== Task to carry out ==
Copy, from the data below, every line that has "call" in it.

-- Data in this exercise follows --

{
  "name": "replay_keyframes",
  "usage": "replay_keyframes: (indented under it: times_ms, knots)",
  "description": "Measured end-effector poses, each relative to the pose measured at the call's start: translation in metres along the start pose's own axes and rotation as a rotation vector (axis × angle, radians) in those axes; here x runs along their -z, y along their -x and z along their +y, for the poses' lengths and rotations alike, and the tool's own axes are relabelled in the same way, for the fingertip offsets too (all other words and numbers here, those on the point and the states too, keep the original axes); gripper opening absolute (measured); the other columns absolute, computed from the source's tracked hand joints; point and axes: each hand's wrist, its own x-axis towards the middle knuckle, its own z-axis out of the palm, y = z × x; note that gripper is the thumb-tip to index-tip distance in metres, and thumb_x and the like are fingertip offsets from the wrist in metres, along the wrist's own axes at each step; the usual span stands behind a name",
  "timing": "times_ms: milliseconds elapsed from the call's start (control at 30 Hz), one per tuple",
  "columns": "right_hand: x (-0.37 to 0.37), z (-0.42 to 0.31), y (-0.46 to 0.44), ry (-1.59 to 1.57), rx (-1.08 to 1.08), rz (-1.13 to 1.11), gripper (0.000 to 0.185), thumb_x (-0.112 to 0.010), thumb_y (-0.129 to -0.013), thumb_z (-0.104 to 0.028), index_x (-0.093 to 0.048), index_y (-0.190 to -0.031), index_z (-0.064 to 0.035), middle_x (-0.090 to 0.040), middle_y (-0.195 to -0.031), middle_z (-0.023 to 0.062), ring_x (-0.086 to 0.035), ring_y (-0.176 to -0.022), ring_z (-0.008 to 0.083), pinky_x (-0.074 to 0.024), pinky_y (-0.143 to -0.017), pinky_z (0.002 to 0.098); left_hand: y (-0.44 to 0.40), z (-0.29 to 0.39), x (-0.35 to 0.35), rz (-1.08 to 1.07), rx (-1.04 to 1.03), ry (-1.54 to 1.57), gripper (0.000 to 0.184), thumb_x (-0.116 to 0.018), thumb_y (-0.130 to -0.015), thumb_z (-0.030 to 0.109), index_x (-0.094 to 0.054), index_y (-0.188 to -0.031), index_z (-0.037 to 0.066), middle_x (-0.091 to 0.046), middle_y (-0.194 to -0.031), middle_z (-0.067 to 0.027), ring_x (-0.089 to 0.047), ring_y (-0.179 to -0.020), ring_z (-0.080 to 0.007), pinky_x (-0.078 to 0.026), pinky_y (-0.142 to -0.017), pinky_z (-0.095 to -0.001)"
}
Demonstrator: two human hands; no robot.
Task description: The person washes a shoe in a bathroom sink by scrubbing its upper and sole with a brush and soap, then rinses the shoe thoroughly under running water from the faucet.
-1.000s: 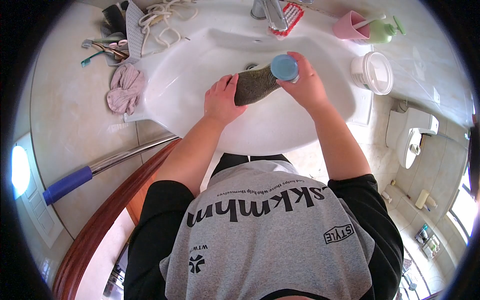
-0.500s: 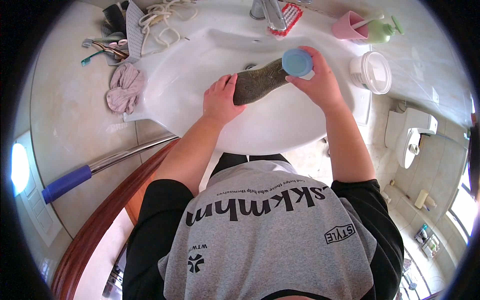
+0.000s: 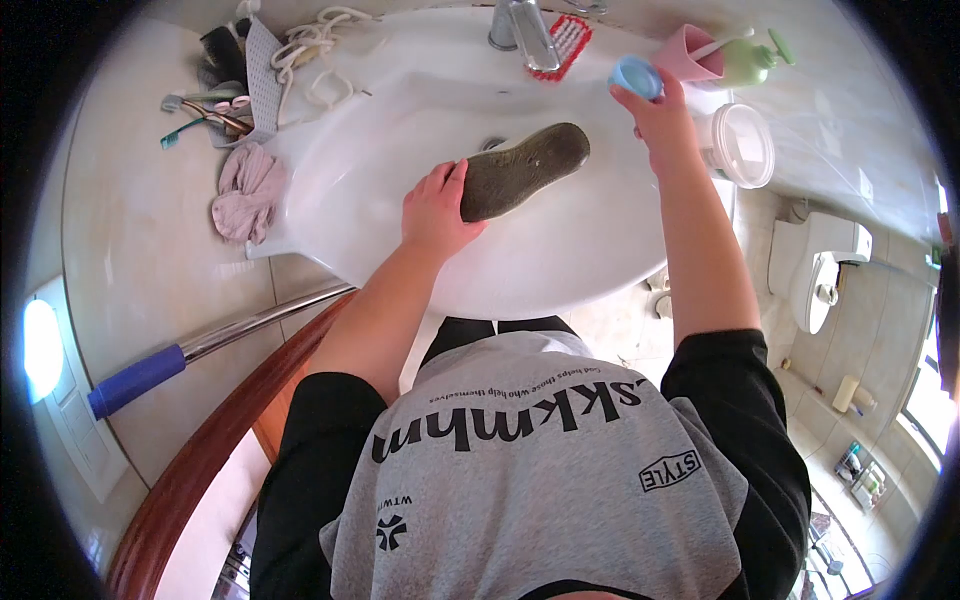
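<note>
In the head view, the dark olive shoe (image 3: pixel 528 170) is over the basin of the white, glossy sink (image 3: pixel 560 255), sole up, its long axis slanting from the near left edge toward the far right corner. Its free, rounded end points that way; the other end is in the left hand (image 3: pixel 437 210), fingers curled around it. The sole is finely ridged, slightly waisted and shiny. Whether it touches the basin I cannot tell. The right hand (image 3: pixel 668 118) grips a round, pale blue cup (image 3: pixel 636 78) near the far right corner, just beside a smooth pink cup (image 3: pixel 690 58). A brush (image 3: pixel 566 45) with red trim and white bristles lies along the far edge, by the chrome faucet (image 3: pixel 528 38).
</note>
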Motion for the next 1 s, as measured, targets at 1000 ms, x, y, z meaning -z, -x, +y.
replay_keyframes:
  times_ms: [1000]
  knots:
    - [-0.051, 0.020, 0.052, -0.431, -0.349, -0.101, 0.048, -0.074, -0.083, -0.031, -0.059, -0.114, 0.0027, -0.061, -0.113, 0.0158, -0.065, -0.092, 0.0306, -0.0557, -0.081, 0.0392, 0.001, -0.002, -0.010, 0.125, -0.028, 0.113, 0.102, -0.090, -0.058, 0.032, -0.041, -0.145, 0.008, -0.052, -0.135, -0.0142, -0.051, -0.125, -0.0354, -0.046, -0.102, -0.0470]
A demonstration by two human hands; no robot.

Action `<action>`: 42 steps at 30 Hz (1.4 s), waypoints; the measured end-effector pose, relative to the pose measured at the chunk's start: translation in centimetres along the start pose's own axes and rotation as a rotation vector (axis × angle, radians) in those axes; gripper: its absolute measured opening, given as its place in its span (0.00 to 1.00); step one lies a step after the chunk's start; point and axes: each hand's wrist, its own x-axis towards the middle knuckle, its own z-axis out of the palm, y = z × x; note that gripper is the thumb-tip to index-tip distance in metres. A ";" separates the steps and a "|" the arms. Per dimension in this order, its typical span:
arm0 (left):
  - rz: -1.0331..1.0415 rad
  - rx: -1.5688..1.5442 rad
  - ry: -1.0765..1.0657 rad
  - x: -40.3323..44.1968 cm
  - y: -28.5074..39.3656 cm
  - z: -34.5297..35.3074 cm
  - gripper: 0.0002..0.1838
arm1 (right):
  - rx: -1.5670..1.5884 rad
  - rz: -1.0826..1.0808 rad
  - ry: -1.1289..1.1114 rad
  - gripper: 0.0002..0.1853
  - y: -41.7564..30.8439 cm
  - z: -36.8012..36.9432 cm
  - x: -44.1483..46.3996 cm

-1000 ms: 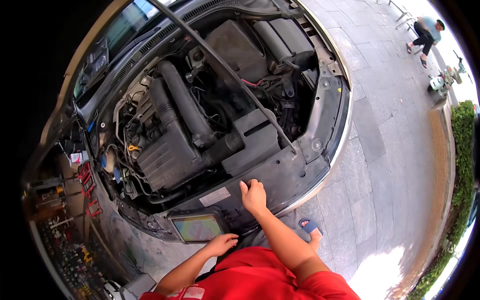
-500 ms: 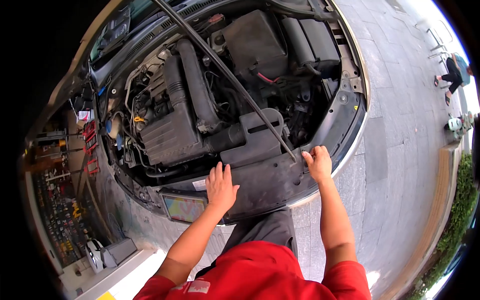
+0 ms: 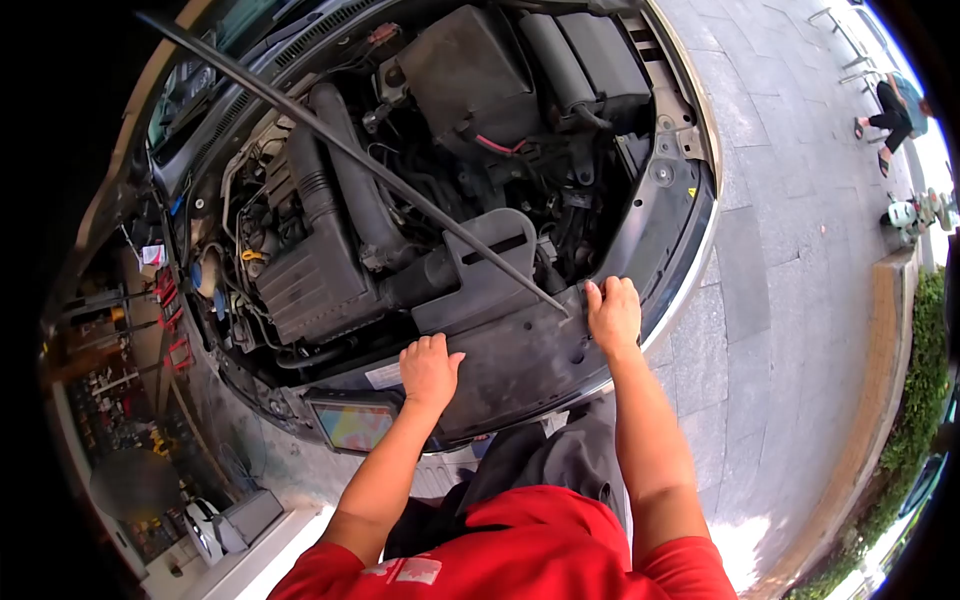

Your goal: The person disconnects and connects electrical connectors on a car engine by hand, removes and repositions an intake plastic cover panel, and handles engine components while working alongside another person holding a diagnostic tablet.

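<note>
Across the front of an open engine bay lies a black plastic cover panel [image 3: 505,368]. My left hand [image 3: 430,374] rests on it, fingers bent over its rear edge and thumb pointing right. Farther right, my right hand [image 3: 614,316] grips the same edge, fingers curled over and thumb on the near side. Between the hands, the lower end of a hood prop rod [image 3: 395,182] meets the panel. A black air intake duct [image 3: 490,265] sits just behind the panel. The undersides of my fingers are hidden.
A ribbed engine cover [image 3: 312,292] and black boxes [image 3: 470,75] fill the bay. A tablet with a lit screen [image 3: 352,425] leans at the bumper, left of my left hand. Tools [image 3: 125,400] crowd the left. A person [image 3: 890,112] sits far right beyond the paving.
My left hand's spread fingers have curled over the panel edge. My right hand has closed further over the edge. The view has shifted, moving the car left and slightly up in the picture.
</note>
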 end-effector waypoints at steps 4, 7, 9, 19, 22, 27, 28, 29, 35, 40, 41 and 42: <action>-0.012 0.037 0.067 0.8 0.3 1.1 0.18 | 0.016 -0.039 -0.009 0.16 0.0 -0.5 0.1; -0.148 0.034 0.022 2.4 0.8 1.3 0.18 | -0.015 -0.041 -0.127 0.16 -0.2 -1.6 0.8; -0.185 0.069 -0.009 3.0 0.8 1.6 0.17 | 0.006 -0.044 -0.315 0.16 0.1 -3.3 2.2; -0.540 0.065 -0.124 4.7 2.6 0.6 0.21 | 0.276 -0.544 -0.200 0.11 2.7 -9.5 20.5; -0.546 0.039 -0.190 4.7 2.0 0.7 0.22 | 0.314 -0.684 -0.226 0.11 2.6 -7.9 23.2; -0.667 -0.039 -0.229 5.1 2.6 0.5 0.21 | 0.301 -0.721 -0.261 0.12 3.1 -6.0 24.4; -0.677 -0.037 -0.237 5.1 2.5 0.5 0.21 | 0.322 -0.652 -0.285 0.12 2.8 -6.2 24.5; -0.660 -0.058 -0.240 5.1 2.3 0.5 0.21 | 0.341 -0.581 -0.307 0.12 2.7 -6.4 24.6; -0.652 -0.091 -0.266 5.3 2.0 0.6 0.21 | 0.420 -0.592 -0.420 0.16 2.2 -5.6 25.4; -0.685 -0.070 -0.234 5.4 2.5 0.6 0.21 | 0.144 -0.717 -0.481 0.22 1.7 -4.9 25.4; -0.683 -0.059 -0.233 5.4 2.5 0.7 0.22 | 0.123 -0.717 -0.477 0.23 1.6 -4.8 25.5; -0.682 -0.049 -0.230 5.4 2.5 0.7 0.22 | 0.101 -0.712 -0.499 0.24 1.7 -4.8 25.4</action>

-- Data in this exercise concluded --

== Task answer ==
  "description": "Measured end-effector poses, each relative to the pose measured at the call's start: translation in metres along the start pose's own axes and rotation as a rotation vector (axis × angle, radians) in those axes; here x runs along their -z, y along their -x and z along their +y, for the poses' lengths and rotations alike, and the tool's own axes are relabelled in the same way, for the fingertip offsets too (all other words and numbers here, those on the point and the states too, keep the original axes); gripper opening absolute (measured); the other columns absolute, computed from the source's tracked hand joints; point and axes: each hand's wrist, its own x-axis towards the middle knuckle, its own z-axis out of the palm, y = z × x; note that gripper is the thumb-tip to index-tip distance in metres, and thumb_x and the like are fingertip offsets from the wrist in metres, along the wrist's own axes at each step; the usual span stands behind a name",
  "timing": "times_ms: milliseconds elapsed from the call's start (control at 30 Hz), one per tuple",

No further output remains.